Fuera cual fuese su móvil, debió de aprender una valiosa lección de su brutal ataque a Martha Tabran: perder el control y asestar treinta y nueve puñaladas a una persona era una guarrada. Aunque no dejase huellas de sangre en el rellano ni en ninguna otra parte —suponiendo que los testigos ofrecieran una descripción fidedigna del escenario del crimen—, debió de mancharse las manos, la ropa y la puntera de las botas o de los zapatos, lo que dificultaría su huida. Y un hombre educado como Sickert, que sabía que la causa de las enfermedades no eran los miasmas sino los gérmenes, sin duda sentiría repugnancia al verse empapado con la sangre de una prostituta.
Es muy probable que Martha Tabran muriera desangrada debido a sus numerosas heridas. En el East End no había un depósito de cadáveres adecuado, de manera que el doctor Killeen practicó la autopsia en una casa mortuoria cercana. Calificó la única herida en el corazón como «suficiente para causar la muerte». Desde luego, una puñalada en ese órgano puede provocar la muerte aunque no corte o seccione una arteria. Pero muchas personas sobreviven después de que les hayan atravesado el corazón con un cuchillo, un punzón para hielo u otro instrumento afilado. Lo que hace que el corazón deje de latir no es la herida, sino la sangre que llena el pericardio, el saco membranoso que recubre el corazón.

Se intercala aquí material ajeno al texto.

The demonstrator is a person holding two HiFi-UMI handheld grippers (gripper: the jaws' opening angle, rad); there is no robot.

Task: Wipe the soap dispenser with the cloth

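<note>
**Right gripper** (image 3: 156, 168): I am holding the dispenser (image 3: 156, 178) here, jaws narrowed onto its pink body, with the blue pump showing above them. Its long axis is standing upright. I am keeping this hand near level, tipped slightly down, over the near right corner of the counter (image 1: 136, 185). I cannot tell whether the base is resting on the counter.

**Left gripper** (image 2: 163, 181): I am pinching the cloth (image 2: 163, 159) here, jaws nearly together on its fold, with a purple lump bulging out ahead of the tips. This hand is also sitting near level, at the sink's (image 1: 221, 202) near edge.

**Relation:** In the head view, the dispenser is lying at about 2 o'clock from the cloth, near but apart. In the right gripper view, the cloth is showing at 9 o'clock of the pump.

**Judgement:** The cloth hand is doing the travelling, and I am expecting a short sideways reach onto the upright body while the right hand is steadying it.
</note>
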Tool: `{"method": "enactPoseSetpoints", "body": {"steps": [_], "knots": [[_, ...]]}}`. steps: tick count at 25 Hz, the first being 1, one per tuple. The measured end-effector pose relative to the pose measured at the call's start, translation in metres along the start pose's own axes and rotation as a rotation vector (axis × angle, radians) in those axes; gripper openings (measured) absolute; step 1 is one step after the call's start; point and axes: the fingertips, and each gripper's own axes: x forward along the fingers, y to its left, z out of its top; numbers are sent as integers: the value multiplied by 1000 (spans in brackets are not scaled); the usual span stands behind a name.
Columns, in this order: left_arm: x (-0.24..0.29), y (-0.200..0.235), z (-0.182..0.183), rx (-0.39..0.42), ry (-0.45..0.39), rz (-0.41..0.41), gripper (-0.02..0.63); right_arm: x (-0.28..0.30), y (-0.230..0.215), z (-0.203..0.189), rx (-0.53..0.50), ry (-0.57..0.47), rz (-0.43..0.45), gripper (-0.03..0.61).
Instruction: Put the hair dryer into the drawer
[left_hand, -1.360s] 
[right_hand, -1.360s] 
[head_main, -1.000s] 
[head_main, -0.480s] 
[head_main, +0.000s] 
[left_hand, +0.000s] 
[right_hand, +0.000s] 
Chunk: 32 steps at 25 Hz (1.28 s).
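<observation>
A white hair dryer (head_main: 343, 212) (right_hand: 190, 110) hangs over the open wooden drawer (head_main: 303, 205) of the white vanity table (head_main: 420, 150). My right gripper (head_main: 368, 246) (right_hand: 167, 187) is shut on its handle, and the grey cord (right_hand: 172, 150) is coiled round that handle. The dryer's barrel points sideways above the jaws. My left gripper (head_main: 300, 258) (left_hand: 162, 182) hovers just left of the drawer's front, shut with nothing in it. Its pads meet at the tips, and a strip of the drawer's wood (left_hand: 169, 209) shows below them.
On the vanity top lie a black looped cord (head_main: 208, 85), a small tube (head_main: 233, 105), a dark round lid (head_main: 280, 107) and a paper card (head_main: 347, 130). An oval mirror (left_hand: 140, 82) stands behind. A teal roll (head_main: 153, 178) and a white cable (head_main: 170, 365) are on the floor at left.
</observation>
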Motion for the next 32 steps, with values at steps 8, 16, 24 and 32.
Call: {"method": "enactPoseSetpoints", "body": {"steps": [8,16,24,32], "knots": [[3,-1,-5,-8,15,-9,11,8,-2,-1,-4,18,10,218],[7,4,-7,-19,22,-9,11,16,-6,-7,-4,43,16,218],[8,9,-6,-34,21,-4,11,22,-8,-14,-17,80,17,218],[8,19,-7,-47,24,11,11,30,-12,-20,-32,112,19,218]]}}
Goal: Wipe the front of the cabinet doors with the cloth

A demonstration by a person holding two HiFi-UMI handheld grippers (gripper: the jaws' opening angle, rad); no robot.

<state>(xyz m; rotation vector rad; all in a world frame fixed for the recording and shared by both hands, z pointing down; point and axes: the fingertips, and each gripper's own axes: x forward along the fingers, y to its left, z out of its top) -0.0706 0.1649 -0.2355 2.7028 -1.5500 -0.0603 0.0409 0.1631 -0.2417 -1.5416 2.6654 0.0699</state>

Saber si el pericardio de Martha estaba lleno de sangre no serviría sólo para satisfacer una curiosidad médica; también proporcionaría una pista de cuánto tiempo sobrevivió mientras se desangraba a causa del resto de las heridas. Hasta el más mínimo detalle ayuda a hablar a los muertos, y la descripción del doctor Killeen aporta tan poco que ni siquiera sabemos si el arma tenía uno o dos filos. Ignoramos cuál fue el ángulo de la trayectoria, un dato que nos permitiría precisar dónde estaba situado el asesino en relación con Martha en el momento de producir cada lesión. ¿Ella se encontraba de pie o estaba acostada? ¿Había alguna herida grande o irregular que pudiera indicar que el cuchillo giró mientras salía del cuerpo porque la víctima continuaba moviéndose? ¿E1 arma tenía empuñadura, o lo que a menudo se confunde con guarnición? (Las espadas tienen guarnición.) La empuñadura de un cuchillo deja contusiones —hematomas— o abrasiones en la piel.
La reconstrucción del crimen y la determinación de la clase de arma utilizada ayudan a componer un retrato del asesino. Los detalles proporcionan indicios sobre sus intenciones, emociones, actividades, fantasías, obsesiones e, incluso, su profesión. También es posible calcular la altura del asesino. Martha medía un metro sesenta y dos. Si el asesino era más alto que ella y los dos estaban de pie cuando empezó a apuñalarla, las primeras heridas deberían estar en la parte superior del cuerpo y tener una trayectoria descendente. Si ambos estaban de pie, a él le habría resultado difícil herirla en el abdomen y los genitales, a menos que fuera muy bajo. Con toda probabilidad, dichas heridas se infligieron cuando ella estaba en el suelo.